When you're ready for scanning, you'll lie on a comfortable table that moves slowly through the ring-like PET scanner as it acquires the information it needs to generate diagnostic images. You will be asked to lie very still, because movement can interfere with the results. You shouldn't feel a thing during the scan, which can last anywhere from 30 to 45 minutes. Then, unless the physician sees a need for acquiring additional information, you will be free to leave.
>> What to do after your exam?
You may leave as soon as the scan is complete. Unless you've received special instructions, you'll be able to eat and drink immediately - drinking lots of fluids will help remove any of the radiopharmaceutical that may still be in your system. In the meantime, your results will be prepared for review and the findings forwarded to your physician, who will tell you what has been learned.
>> Are There Risks Associated With This Exam?

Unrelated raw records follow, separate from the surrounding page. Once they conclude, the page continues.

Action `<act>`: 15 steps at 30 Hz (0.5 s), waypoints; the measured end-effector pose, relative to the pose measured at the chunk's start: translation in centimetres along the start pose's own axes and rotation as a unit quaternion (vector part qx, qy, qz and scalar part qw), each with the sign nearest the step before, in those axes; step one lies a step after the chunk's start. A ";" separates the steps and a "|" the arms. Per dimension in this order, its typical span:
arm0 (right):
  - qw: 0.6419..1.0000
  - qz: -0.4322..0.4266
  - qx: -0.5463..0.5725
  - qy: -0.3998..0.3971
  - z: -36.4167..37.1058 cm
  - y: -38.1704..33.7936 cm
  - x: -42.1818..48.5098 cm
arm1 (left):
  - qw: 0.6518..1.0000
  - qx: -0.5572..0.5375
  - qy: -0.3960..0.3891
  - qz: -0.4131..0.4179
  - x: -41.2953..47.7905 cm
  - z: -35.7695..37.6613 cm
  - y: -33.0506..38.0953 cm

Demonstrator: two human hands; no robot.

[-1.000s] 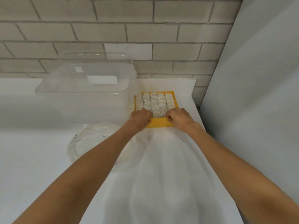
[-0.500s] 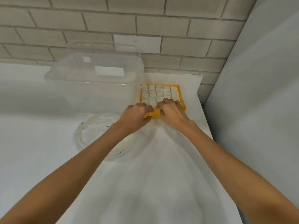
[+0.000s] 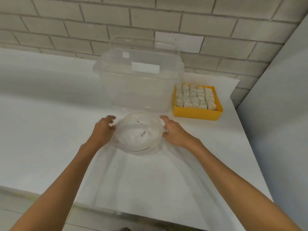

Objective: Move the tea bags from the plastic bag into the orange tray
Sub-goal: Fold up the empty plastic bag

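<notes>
The orange tray (image 3: pixel 196 113) sits at the back right of the white table, filled with rows of pale tea bags (image 3: pixel 195 97). A crumpled clear plastic bag (image 3: pixel 139 135) with black marks lies in front of the clear bin. My left hand (image 3: pixel 103 130) is at the bag's left side with fingers spread, touching its edge. My right hand (image 3: pixel 175 130) is at the bag's right side, fingers apart, thumb against the plastic. Whether any tea bags are inside the bag I cannot tell.
A large clear plastic bin (image 3: pixel 138 80) with a lid stands behind the bag, left of the tray. A brick wall runs along the back. A grey panel (image 3: pixel 275 114) rises at the right. The table's front edge (image 3: pixel 150 215) is near me.
Both hands left the orange tray and moved back and left to either side of the plastic bag. The camera view shifted left, so the tray now appears further right.
</notes>
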State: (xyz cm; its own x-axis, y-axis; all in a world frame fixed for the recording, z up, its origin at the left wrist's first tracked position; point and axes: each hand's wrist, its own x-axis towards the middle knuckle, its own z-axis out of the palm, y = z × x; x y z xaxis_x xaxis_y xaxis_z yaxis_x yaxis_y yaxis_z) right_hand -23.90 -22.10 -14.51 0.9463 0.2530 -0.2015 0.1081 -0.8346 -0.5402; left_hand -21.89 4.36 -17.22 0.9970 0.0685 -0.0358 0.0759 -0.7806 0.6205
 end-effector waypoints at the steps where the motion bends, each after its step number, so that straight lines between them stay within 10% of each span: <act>1: 0.999 0.011 0.030 -0.003 0.5 -0.7 0.0 | 0.998 -0.035 -0.045 -0.008 -0.3 0.0 -0.4; 10: 0.962 0.054 0.262 0.058 5.2 -11.0 0.9 | 0.894 -0.246 -0.362 0.100 -3.8 -3.5 1.2; 15: 0.911 0.081 0.400 0.064 6.8 -13.2 0.9 | 0.906 -0.284 -0.282 0.141 -2.4 -5.3 -2.7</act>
State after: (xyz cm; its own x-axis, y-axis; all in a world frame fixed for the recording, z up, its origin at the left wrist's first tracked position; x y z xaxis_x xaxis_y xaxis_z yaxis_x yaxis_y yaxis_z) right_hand -26.53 -7.55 -13.16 0.9633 0.0574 -0.2624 -0.2441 -0.2201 -0.9444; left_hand -24.61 9.58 -14.68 0.8368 -0.5367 -0.1081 -0.0432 -0.2615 0.9642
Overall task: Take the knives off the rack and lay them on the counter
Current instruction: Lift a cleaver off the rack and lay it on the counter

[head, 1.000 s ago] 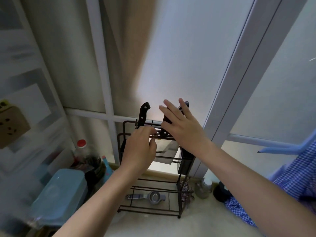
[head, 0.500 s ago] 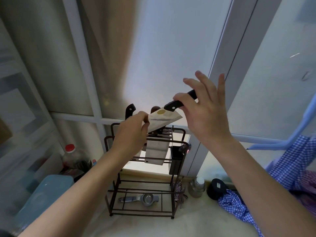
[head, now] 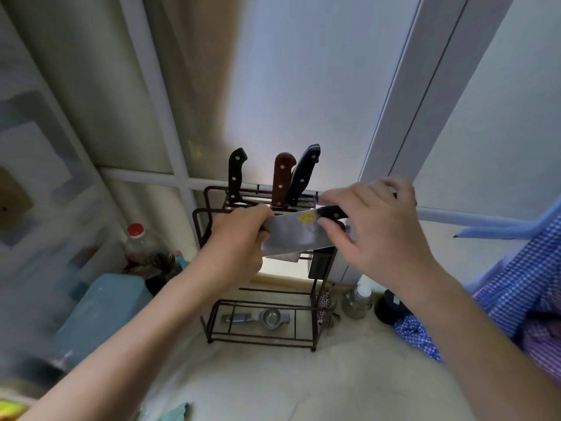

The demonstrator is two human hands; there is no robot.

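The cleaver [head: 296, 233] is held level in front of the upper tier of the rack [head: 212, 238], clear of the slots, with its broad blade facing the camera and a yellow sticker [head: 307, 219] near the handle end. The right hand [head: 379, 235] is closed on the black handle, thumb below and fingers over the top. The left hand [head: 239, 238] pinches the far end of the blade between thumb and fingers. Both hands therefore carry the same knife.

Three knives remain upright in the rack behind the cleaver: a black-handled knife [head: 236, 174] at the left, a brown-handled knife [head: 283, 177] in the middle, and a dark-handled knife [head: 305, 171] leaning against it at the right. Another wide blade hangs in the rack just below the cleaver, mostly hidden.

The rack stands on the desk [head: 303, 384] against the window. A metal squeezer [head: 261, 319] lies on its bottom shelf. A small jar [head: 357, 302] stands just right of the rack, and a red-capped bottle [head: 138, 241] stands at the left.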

A PET, PET/CT study is similar to many other diagnostic procedures, from CT and MRI to Nuclear Medicine.
Radiopharmaceuticals used in PET don't remain in your system long, so there's no reason to avoid interacting with other people once you've left. To be extra safe, wait for a few hours before getting too close to an infant, or anyone who's pregnant. Please consult your physician with any additional questions or concerns.